**Assignment**
Where an entry below contains an image, skip the image and reproduce the rest exactly.

**Data entries**
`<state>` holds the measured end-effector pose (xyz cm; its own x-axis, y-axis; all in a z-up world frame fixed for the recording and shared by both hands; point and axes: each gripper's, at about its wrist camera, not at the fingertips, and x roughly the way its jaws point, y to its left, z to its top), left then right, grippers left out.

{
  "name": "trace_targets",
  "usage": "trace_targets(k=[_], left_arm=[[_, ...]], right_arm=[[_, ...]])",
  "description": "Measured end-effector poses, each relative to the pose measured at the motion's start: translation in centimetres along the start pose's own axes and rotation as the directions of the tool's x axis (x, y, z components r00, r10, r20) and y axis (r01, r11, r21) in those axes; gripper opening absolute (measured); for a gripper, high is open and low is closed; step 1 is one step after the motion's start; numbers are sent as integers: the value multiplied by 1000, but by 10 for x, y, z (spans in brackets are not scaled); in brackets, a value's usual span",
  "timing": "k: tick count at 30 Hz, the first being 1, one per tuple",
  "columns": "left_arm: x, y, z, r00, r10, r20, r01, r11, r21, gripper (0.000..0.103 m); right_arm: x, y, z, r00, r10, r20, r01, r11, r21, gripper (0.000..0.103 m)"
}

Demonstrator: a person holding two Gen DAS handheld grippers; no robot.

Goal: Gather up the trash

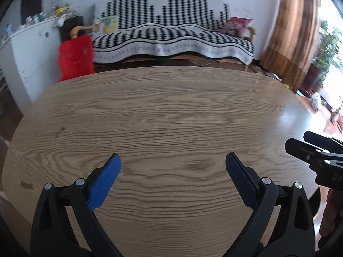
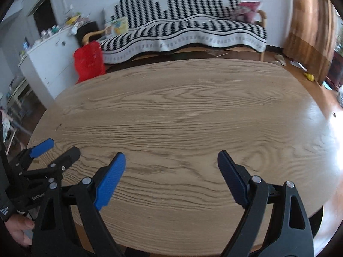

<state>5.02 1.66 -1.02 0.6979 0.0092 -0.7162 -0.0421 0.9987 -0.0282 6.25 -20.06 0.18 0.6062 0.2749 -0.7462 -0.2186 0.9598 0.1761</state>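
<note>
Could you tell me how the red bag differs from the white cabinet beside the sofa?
The red bag is soft, crumpled and bright red; the white cabinet is rigid, boxy and white. The bag is smaller and nearer the sofa; the cabinet is larger, with clutter on top. Both are beyond the table.

Clutter on white cabinet (image 1: 32, 42) blurred, unreadable; right hand-held gripper (image 1: 317, 150) cut off by frame edge.

**Bench in front, sofa behind**

The bench (image 1: 171, 111) fills the foreground. Behind it a sofa (image 1: 171, 36) stands against the wall. A bag (image 1: 76, 56) sits on the floor at the sofa's left end, with a cabinet (image 1: 32, 51) further left. A curtain (image 1: 293, 32) hangs to the sofa's right.
</note>
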Motion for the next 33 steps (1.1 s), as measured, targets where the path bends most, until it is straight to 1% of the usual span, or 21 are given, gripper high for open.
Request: trace_targets(k=[4, 7, 17, 33], left_arm=[[2, 25, 1, 1000, 25, 1, -25, 999, -19, 95], [5, 37, 4, 1000, 28, -3, -28, 999, -31, 95], [9, 34, 9, 1000, 24, 0, -24, 1000, -15, 95], [7, 32, 7, 1000, 25, 4, -25, 1000, -13, 95]], right_arm=[[22, 26, 9, 1000, 9, -19, -10, 1000, -27, 84], [32, 34, 12, 1000, 8, -27, -8, 999, -32, 84], [44, 36, 14, 999, 2, -40, -3, 1000, -28, 84], [39, 32, 9, 999, -5, -36, 4, 1000, -28, 85]])
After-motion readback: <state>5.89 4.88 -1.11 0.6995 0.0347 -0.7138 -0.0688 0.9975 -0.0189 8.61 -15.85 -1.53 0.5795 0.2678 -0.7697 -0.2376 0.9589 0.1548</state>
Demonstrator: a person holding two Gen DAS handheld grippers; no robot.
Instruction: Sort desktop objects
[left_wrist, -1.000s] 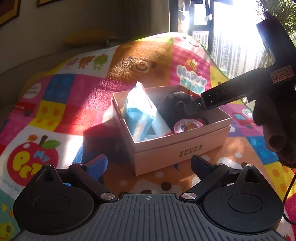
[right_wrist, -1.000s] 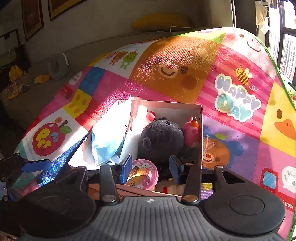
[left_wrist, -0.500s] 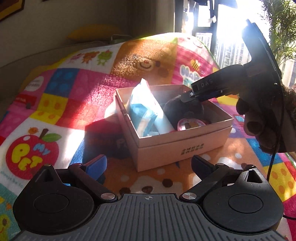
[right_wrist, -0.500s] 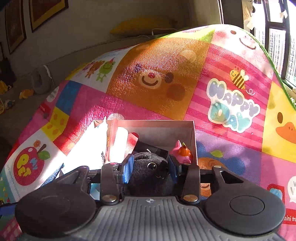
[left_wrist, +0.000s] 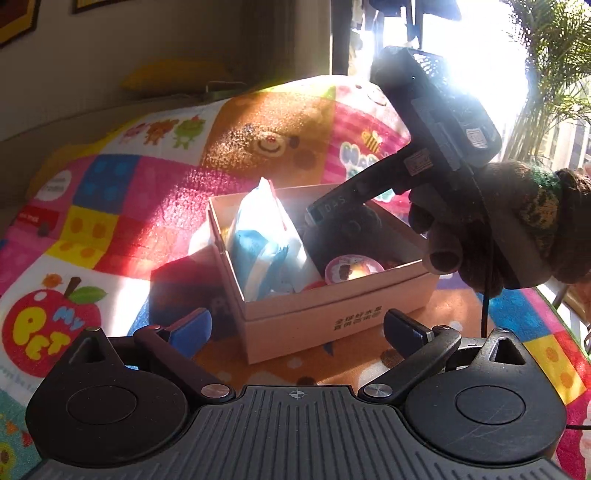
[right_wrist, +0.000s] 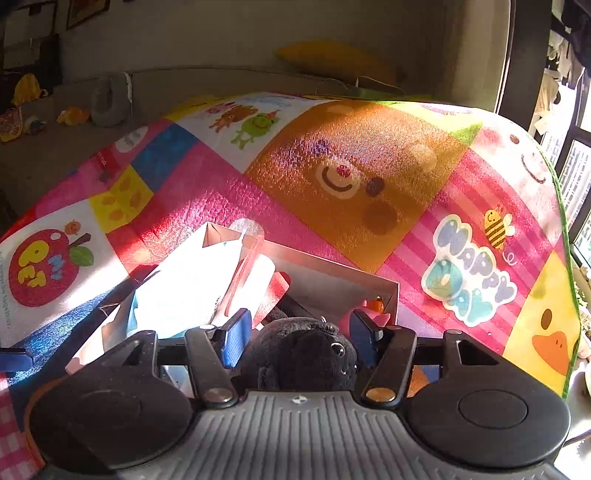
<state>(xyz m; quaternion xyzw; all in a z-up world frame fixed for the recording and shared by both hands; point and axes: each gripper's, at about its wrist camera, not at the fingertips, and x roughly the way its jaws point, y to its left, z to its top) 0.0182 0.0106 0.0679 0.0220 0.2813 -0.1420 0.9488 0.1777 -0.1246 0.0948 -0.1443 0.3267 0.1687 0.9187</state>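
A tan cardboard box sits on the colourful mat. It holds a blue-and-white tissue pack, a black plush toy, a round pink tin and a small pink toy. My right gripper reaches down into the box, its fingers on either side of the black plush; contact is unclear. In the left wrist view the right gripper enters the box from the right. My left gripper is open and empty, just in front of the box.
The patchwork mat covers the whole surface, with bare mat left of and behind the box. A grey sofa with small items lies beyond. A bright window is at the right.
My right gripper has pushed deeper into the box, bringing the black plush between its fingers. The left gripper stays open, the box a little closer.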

**Exercise output**
`<state>` holds the measured end-effector pose (xyz cm; its own x-axis, y-axis; all in a z-up world frame fixed for the recording and shared by both hands; point and axes: each gripper's, at about its wrist camera, not at the fingertips, and x roughly the way its jaws point, y to its left, z to its top), left then right, grippers left out.

{
  "name": "trace_targets",
  "usage": "trace_targets(k=[_], left_arm=[[_, ...]], right_arm=[[_, ...]])",
  "description": "Measured end-effector poses, each relative to the pose measured at the motion's start: translation in centimetres along the start pose's own axes and rotation as the directions of the tool's x axis (x, y, z components r00, r10, r20) and y axis (r01, r11, r21) in those axes; gripper opening absolute (measured); for a gripper, high is open and low is closed; step 1 is one step after the motion's start; numbers are sent as integers: the value multiplied by 1000, but by 10 for x, y, z (spans in brackets are not scaled); in brackets, a value's usual span",
  "timing": "k: tick count at 30 Hz, the first being 1, one per tuple",
  "columns": "left_arm: x, y, z, r00, r10, r20, r01, r11, r21, gripper (0.000..0.103 m); right_arm: x, y, z, r00, r10, r20, r01, r11, r21, gripper (0.000..0.103 m)"
}

Demonstrator: a person holding two Gen DAS handheld grippers; no robot.

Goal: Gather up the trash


<state>5.02 1.66 -1.02 0.6979 0.0092 -0.7162 -0.0421 0.9987 -0.0282 6.25 -20.06 0.18 0.6062 0.2749 -0.7462 -0.2186 0.9598 0.1761</state>
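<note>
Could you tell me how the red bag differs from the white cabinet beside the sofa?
The red bag is soft, crumpled and bright red; the white cabinet is rigid, boxy and white. The bag is smaller and nearer the sofa; the cabinet is larger, with clutter on top. Both are beyond the table.

Clutter on white cabinet (image 1: 32, 42) blurred, unreadable; right hand-held gripper (image 1: 317, 150) cut off by frame edge.

**Bench in front, sofa behind**

The bench (image 1: 171, 111) fills the foreground. Behind it a sofa (image 1: 171, 36) stands against the wall. A bag (image 1: 76, 56) sits on the floor at the sofa's left end, with a cabinet (image 1: 32, 51) further left. A curtain (image 1: 293, 32) hangs to the sofa's right.
</note>
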Motion for the next 33 steps (1.1 s), as measured, targets where the path bends most, until it is straight to 1% of the usual span, or 21 are given, gripper high for open.
Request: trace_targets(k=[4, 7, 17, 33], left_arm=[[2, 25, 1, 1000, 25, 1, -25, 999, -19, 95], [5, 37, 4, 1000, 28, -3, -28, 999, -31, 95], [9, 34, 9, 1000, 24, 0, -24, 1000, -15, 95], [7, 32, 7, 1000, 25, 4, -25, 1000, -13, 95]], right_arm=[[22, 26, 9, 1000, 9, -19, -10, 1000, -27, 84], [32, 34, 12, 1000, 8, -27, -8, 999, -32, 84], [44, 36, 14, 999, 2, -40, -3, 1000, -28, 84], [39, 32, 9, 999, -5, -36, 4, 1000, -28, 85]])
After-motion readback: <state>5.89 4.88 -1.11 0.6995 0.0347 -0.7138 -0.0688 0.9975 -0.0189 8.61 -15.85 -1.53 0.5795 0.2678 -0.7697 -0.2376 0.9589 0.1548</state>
Demonstrator: a person holding two Gen DAS handheld grippers; no robot.
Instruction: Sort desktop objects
[left_wrist, -1.000s] 
[right_wrist, -1.000s] 
[left_wrist, -0.500s] 
[right_wrist, -0.500s] 
[left_wrist, +0.000s] 
[right_wrist, +0.000s] 
<state>(xyz m; quaternion xyzw; all in a z-up world frame fixed for the recording and shared by both hands; point and axes: each gripper's, at about its wrist camera, not at the fingertips, and x roughly the way its jaws point, y to its left, z to its top) 0.0182 0.0106 0.0679 0.0220 0.2813 -0.1420 0.9488 0.1777 -0.1246 0.0948 -0.1443 0.3267 0.1687 0.9187</state>
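A tan cardboard box sits on the colourful mat. It holds a blue-and-white tissue pack, a black plush toy, a round pink tin and a small pink toy. My right gripper reaches down into the box, its fingers on either side of the black plush; contact is unclear. In the left wrist view the right gripper enters the box from the right. My left gripper is open and empty, just in front of the box.
The patchwork mat covers the whole surface, with bare mat left of and behind the box. A grey sofa with small items lies beyond. A bright window is at the right.
My right gripper has pushed deeper into the box, bringing the black plush between its fingers. The left gripper stays open, the box a little closer.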

The exercise is done, and nothing more is needed.